▶ **Task goal**
Which lines of the listing hold the string "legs"? Show each of them.
Source material section start
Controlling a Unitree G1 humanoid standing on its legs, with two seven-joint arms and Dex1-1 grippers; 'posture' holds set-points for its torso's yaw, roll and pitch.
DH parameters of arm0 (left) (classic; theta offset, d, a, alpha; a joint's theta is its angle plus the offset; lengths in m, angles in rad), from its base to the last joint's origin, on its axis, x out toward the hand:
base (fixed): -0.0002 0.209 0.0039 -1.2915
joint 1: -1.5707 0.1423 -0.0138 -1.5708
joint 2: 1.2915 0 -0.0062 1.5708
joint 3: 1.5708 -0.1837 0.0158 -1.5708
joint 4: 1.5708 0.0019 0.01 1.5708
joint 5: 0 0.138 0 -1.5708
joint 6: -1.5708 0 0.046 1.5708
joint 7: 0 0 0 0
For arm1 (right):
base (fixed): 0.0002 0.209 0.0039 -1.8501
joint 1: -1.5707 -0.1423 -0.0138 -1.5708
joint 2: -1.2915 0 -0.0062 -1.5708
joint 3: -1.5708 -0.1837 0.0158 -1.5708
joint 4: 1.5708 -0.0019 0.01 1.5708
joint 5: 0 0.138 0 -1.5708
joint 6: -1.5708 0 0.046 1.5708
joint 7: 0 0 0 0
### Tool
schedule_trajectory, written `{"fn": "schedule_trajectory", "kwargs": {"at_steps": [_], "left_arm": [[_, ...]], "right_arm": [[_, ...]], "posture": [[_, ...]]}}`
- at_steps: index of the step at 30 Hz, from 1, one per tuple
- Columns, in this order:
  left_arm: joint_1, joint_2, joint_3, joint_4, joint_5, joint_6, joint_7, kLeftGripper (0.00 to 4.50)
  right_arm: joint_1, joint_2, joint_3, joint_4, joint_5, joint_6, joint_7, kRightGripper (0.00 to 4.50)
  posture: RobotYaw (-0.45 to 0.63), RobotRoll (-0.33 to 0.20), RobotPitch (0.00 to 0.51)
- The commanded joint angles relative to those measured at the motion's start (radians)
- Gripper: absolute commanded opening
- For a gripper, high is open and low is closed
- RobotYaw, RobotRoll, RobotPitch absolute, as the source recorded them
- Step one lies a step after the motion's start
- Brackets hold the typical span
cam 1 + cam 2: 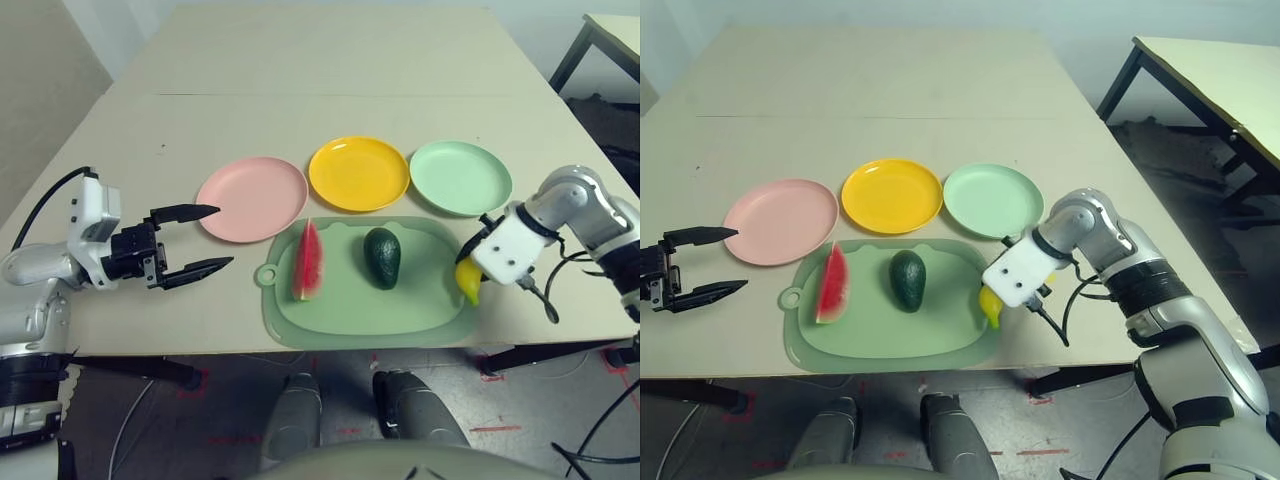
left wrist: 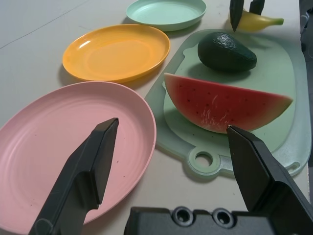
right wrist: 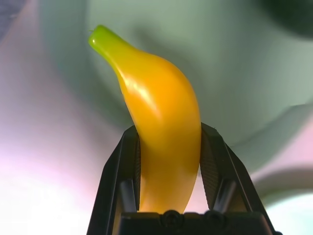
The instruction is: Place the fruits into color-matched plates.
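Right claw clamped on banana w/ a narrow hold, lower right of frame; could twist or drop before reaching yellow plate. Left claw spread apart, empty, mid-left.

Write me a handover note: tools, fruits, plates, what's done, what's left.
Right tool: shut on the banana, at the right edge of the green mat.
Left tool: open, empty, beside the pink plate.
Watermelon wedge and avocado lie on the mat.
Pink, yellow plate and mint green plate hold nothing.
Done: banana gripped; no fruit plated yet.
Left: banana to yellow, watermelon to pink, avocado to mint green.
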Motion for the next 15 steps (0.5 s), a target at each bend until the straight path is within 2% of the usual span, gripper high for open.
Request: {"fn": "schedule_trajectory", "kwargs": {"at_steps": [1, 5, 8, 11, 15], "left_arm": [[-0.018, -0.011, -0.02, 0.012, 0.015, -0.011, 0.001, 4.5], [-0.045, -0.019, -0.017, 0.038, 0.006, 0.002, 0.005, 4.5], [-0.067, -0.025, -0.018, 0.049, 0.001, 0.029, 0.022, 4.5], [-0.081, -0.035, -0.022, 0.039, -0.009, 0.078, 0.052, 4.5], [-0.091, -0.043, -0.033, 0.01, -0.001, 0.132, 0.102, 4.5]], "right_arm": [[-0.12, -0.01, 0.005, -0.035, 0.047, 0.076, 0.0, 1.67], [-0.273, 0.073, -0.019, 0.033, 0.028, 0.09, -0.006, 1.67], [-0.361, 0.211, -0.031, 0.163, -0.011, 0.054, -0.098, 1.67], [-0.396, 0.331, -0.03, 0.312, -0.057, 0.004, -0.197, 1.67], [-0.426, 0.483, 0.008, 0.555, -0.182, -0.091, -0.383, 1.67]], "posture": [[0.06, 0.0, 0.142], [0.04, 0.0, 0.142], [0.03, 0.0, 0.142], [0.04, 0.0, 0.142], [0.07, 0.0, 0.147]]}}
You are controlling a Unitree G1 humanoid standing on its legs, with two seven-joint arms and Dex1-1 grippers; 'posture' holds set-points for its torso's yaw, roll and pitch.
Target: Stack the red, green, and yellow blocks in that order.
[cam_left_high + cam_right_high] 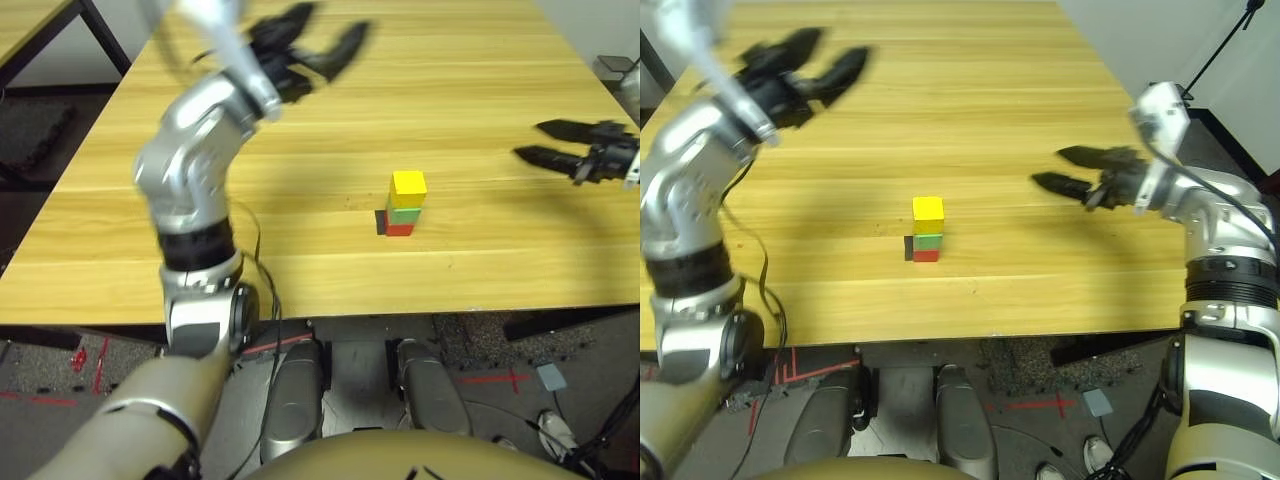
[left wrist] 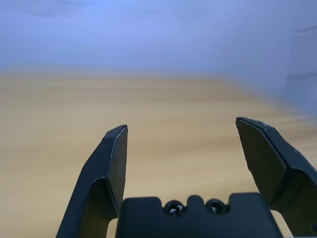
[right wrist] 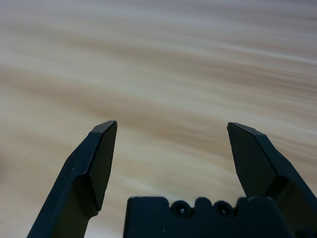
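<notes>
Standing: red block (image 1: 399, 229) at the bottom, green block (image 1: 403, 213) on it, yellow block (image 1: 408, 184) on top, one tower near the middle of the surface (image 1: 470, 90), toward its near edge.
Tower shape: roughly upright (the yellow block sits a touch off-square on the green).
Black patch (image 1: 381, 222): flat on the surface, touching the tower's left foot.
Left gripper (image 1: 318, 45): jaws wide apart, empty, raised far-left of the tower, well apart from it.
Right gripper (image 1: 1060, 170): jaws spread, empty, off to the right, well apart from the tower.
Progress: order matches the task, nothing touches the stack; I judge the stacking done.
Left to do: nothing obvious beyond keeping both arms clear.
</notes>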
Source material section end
▶ **Expected answer**
Controlling a Unitree G1 humanoid standing on its legs, with two seven-joint arms and Dex1-1 grippers; 'posture' holds set-points for its torso's yaw, roll and pitch.
You are controlling a Unitree G1 humanoid standing on its legs, with two seven-joint arms and Dex1-1 grippers; 'posture' holds set-points for its torso's yaw, roll and pitch.

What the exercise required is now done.